[Assignment] Copy out all of the records, exactly as they appear.
────
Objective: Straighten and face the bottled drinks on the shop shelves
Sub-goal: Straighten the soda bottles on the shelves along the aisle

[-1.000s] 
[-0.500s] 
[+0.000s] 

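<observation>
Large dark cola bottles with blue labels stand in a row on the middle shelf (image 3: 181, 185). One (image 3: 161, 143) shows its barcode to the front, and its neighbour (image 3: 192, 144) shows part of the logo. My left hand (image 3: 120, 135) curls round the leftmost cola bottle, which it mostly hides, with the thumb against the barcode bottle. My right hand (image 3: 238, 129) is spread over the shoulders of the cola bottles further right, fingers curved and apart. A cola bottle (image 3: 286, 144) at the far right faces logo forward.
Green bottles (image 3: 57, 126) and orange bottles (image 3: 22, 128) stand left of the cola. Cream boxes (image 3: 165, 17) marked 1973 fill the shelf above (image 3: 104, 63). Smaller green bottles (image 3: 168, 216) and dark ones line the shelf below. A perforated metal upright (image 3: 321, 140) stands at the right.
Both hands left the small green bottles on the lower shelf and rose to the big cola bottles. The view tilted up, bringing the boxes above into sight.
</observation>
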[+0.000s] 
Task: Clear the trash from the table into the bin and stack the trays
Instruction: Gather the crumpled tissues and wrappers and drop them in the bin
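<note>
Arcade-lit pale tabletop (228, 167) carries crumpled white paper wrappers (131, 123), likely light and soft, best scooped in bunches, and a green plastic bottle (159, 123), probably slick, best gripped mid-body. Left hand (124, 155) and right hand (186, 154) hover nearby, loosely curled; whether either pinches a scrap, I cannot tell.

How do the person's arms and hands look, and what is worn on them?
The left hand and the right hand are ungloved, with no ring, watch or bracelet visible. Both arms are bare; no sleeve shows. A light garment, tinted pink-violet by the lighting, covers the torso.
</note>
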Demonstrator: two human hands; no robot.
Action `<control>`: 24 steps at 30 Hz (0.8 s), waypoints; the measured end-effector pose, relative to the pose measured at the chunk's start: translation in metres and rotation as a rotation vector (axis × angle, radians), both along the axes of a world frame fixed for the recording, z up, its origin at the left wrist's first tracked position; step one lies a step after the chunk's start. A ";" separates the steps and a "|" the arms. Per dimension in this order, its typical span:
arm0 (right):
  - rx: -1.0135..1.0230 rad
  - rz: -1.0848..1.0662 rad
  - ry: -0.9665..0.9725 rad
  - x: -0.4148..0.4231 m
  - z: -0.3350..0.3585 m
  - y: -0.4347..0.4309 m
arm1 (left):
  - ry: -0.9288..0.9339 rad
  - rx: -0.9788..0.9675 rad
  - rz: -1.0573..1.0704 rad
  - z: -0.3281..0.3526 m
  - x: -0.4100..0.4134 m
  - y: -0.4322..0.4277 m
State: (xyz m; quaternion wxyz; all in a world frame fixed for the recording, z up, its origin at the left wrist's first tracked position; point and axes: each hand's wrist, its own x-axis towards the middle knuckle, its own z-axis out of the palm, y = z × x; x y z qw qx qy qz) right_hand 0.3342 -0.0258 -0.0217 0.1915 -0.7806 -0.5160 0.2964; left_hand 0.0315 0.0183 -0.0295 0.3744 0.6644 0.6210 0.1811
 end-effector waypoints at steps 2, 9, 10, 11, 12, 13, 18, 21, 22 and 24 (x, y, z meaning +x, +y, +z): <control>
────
[Task answer]
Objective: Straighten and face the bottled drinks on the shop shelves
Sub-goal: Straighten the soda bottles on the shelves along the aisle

[-1.000s] 
[-0.500s] 
[+0.000s] 

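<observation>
Large dark cola bottles with blue labels stand in a row on the middle shelf (image 3: 181, 185). One (image 3: 161, 143) shows its barcode to the front, and its neighbour (image 3: 192, 144) shows part of the logo. My left hand (image 3: 120, 135) curls round the leftmost cola bottle, which it mostly hides, with the thumb against the barcode bottle. My right hand (image 3: 238, 129) is spread over the shoulders of the cola bottles further right, fingers curved and apart. A cola bottle (image 3: 286, 144) at the far right faces logo forward.
Green bottles (image 3: 57, 126) and orange bottles (image 3: 22, 128) stand left of the cola. Cream boxes (image 3: 165, 17) marked 1973 fill the shelf above (image 3: 104, 63). Smaller green bottles (image 3: 168, 216) and dark ones line the shelf below. A perforated metal upright (image 3: 321, 140) stands at the right.
Both hands left the small green bottles on the lower shelf and rose to the big cola bottles. The view tilted up, bringing the boxes above into sight.
</observation>
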[+0.000s] 
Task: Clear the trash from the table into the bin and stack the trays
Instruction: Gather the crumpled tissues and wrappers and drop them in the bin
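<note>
Arcade-lit pale tabletop (228, 167) carries crumpled white paper wrappers (131, 123), likely light and soft, best scooped in bunches, and a green plastic bottle (159, 123), probably slick, best gripped mid-body. Left hand (124, 155) and right hand (186, 154) hover nearby, loosely curled; whether either pinches a scrap, I cannot tell.

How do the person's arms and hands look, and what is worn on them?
The left hand and the right hand are ungloved, with no ring, watch or bracelet visible. Both arms are bare; no sleeve shows. A light garment, tinted pink-violet by the lighting, covers the torso.
</note>
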Demonstrator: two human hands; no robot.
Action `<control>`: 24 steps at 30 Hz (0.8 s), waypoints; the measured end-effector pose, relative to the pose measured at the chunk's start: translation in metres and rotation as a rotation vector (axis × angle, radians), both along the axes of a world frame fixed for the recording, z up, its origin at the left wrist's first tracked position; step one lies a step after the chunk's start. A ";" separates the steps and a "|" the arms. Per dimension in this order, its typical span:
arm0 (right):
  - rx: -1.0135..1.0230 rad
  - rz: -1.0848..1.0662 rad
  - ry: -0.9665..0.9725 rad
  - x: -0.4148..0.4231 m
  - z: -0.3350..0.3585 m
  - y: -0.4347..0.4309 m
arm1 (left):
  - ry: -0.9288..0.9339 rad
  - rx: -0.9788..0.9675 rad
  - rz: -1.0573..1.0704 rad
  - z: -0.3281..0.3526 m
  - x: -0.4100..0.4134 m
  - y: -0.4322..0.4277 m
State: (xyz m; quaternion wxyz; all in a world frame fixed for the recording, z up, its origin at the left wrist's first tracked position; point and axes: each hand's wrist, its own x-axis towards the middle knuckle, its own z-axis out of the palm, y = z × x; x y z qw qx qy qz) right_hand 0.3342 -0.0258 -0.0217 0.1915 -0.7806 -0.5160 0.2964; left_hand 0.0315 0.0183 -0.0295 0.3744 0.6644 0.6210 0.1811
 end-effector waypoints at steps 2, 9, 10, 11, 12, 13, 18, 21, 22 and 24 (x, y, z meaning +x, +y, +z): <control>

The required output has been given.